:: Task input ::
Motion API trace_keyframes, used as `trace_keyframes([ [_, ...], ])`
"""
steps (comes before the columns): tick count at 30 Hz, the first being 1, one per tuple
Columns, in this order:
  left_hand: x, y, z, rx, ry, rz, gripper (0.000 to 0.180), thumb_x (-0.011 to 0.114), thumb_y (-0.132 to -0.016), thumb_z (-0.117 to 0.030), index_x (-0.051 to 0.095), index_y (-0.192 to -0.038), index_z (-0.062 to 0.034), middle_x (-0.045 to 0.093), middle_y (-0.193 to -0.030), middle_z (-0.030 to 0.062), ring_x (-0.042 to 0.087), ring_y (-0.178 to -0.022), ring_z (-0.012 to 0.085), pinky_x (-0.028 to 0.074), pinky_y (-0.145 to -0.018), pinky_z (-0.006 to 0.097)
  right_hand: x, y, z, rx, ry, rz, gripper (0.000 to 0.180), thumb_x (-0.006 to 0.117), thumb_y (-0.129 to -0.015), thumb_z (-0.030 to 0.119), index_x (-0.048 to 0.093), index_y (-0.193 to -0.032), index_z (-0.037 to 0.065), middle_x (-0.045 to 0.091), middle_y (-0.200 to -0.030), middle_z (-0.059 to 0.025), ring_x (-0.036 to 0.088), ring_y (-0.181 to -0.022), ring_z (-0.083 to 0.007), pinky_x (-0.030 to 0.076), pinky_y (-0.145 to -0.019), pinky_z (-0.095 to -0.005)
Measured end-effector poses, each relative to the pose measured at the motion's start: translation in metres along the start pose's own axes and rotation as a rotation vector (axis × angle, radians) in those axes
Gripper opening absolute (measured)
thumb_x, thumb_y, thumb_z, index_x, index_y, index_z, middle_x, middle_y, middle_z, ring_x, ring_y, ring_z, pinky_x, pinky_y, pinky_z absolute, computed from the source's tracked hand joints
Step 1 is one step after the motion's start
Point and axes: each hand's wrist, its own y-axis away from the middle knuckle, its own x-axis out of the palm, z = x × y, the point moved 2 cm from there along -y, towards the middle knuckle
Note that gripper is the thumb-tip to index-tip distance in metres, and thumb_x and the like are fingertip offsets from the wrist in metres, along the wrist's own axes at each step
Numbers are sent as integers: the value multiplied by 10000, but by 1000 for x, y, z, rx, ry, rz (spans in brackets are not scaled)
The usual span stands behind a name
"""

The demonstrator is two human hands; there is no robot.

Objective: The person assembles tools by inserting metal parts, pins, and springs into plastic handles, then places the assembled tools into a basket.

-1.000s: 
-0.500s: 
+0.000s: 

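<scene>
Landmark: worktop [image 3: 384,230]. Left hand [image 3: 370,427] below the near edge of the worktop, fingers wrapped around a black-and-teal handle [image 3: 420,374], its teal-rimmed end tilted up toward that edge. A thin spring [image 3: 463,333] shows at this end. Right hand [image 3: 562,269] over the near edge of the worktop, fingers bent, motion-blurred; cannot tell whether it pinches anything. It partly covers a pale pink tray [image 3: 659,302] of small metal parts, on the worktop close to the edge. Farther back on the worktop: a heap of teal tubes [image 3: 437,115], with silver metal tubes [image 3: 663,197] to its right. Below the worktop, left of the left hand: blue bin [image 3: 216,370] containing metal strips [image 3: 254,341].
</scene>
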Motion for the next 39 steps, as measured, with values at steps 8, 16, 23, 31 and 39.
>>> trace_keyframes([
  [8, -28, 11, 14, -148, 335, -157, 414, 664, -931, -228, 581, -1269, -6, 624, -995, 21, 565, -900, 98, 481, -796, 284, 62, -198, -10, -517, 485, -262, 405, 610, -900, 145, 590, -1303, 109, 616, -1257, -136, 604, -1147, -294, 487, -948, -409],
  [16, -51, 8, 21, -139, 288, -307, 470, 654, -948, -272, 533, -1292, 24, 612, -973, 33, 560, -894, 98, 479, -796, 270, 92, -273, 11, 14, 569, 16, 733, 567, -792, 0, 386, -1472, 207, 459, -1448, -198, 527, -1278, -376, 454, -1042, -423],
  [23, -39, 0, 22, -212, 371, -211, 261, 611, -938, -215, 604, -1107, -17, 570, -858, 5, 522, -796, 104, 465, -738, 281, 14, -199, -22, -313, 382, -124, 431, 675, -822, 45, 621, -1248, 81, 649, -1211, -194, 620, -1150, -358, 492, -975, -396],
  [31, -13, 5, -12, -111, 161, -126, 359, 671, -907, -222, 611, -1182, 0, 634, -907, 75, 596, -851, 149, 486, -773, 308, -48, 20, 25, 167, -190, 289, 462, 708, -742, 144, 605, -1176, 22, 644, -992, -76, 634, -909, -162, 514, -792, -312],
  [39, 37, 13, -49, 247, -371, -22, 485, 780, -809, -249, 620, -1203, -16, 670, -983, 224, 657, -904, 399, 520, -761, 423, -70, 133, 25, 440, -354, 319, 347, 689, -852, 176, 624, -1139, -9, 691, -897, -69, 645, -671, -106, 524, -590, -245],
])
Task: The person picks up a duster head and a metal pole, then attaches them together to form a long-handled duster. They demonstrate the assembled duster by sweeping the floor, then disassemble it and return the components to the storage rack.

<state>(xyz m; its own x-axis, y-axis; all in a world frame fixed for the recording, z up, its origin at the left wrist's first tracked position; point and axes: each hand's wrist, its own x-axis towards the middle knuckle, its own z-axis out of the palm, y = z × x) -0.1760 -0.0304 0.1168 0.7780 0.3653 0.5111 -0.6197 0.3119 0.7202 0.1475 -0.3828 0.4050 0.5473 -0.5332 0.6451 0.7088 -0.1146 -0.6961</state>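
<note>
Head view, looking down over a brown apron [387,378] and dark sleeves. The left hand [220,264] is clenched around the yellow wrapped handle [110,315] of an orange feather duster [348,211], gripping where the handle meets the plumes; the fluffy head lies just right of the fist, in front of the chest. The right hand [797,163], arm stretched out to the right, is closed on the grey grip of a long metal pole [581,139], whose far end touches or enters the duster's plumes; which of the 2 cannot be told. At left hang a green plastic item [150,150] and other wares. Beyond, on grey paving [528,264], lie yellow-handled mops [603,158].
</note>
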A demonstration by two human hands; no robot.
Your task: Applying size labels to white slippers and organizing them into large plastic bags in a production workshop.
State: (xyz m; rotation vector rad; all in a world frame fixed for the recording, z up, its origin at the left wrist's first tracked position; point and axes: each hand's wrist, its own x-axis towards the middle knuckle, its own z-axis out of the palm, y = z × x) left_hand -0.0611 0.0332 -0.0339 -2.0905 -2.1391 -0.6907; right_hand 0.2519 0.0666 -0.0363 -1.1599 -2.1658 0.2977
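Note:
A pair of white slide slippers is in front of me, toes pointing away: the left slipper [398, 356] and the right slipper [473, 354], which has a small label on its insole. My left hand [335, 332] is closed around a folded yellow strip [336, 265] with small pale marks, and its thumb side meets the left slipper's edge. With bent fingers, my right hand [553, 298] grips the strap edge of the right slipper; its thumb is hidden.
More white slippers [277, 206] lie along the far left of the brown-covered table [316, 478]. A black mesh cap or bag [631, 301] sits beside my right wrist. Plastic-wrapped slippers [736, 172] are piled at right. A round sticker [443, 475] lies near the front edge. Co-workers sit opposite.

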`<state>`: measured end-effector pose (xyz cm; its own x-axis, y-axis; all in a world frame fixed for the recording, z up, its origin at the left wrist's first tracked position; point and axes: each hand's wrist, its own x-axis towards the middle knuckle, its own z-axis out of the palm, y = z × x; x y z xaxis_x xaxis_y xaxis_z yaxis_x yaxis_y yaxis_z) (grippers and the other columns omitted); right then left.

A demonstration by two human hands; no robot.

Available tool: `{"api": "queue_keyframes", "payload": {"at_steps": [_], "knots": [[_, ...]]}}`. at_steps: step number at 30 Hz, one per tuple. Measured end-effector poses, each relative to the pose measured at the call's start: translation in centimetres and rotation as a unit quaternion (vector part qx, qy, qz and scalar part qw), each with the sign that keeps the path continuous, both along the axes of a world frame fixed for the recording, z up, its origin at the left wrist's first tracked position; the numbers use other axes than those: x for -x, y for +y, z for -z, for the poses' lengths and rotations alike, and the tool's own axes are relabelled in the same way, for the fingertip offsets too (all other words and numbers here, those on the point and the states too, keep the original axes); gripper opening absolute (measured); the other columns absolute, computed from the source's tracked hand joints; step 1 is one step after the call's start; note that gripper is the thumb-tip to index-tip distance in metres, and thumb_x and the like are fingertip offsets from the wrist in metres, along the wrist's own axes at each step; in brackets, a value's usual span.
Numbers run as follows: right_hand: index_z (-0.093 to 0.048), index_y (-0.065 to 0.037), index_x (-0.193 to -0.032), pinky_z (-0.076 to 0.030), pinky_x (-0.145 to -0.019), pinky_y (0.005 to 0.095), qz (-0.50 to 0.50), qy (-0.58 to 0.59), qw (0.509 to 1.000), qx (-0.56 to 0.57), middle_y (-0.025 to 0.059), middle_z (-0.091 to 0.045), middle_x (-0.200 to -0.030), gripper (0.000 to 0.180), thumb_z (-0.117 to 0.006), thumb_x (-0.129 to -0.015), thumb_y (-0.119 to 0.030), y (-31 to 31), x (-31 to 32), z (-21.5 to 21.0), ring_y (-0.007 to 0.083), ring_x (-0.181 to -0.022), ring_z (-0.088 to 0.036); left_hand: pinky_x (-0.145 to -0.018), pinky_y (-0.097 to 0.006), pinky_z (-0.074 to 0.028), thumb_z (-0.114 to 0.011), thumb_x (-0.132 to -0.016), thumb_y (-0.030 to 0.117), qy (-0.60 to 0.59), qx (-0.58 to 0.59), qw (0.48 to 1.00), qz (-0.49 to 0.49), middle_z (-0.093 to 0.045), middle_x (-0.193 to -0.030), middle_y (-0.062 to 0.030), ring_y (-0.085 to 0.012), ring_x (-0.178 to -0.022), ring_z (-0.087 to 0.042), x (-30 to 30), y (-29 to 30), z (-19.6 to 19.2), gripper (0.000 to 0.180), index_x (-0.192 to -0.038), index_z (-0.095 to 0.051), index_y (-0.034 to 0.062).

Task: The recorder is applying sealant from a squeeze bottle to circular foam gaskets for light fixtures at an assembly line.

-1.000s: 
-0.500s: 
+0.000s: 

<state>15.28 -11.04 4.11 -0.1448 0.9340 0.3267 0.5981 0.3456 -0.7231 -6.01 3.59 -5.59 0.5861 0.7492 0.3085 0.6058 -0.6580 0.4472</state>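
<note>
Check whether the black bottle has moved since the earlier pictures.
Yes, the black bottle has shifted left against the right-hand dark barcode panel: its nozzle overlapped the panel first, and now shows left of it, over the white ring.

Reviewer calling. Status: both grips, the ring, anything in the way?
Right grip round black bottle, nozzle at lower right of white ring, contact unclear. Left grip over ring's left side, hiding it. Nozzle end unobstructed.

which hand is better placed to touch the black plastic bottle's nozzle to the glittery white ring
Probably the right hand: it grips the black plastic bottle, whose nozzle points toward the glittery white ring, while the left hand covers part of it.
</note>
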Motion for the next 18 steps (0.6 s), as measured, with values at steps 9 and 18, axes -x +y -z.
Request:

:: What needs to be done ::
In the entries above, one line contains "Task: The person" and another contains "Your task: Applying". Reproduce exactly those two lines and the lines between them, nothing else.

:: Finished task ::
Task: The person picks up a duster head and a metal pole, then attaches them together to form a long-handled duster. They demonstrate the assembled duster by sweeping the floor, then disassemble it and return the components to the storage rack.

<state>(xyz m; its own x-axis, y-axis; all in a world frame fixed for the recording, z up, its origin at the left wrist's first tracked position; point and axes: each hand's wrist, its own x-axis towards the middle knuckle, its own z-axis out of the palm, y = z × x) -0.1760 -0.0304 0.1168 0.7780 0.3653 0.5111 -0.6197 0.3119 0.7202 0.1475 -0.3828 0.4050 0.5473 -0.5332 0.6451 0.7088 -0.1146 -0.6961</state>
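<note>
Head view, looking down over a brown apron [387,378] and dark sleeves. The left hand [220,264] is clenched around the yellow wrapped handle [110,315] of an orange feather duster [348,211], gripping where the handle meets the plumes; the fluffy head lies just right of the fist, in front of the chest. The right hand [797,163], arm stretched out to the right, is closed on the grey grip of a long metal pole [581,139], whose far end touches or enters the duster's plumes; which of the 2 cannot be told. At left hang a green plastic item [150,150] and other wares. Beyond, on grey paving [528,264], lie yellow-handled mops [603,158].
</note>
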A demonstration by two human hands; no robot.
Your task: Applying size labels to white slippers and organizing them into large plastic bags in a production workshop.

Nothing more remains in this exercise.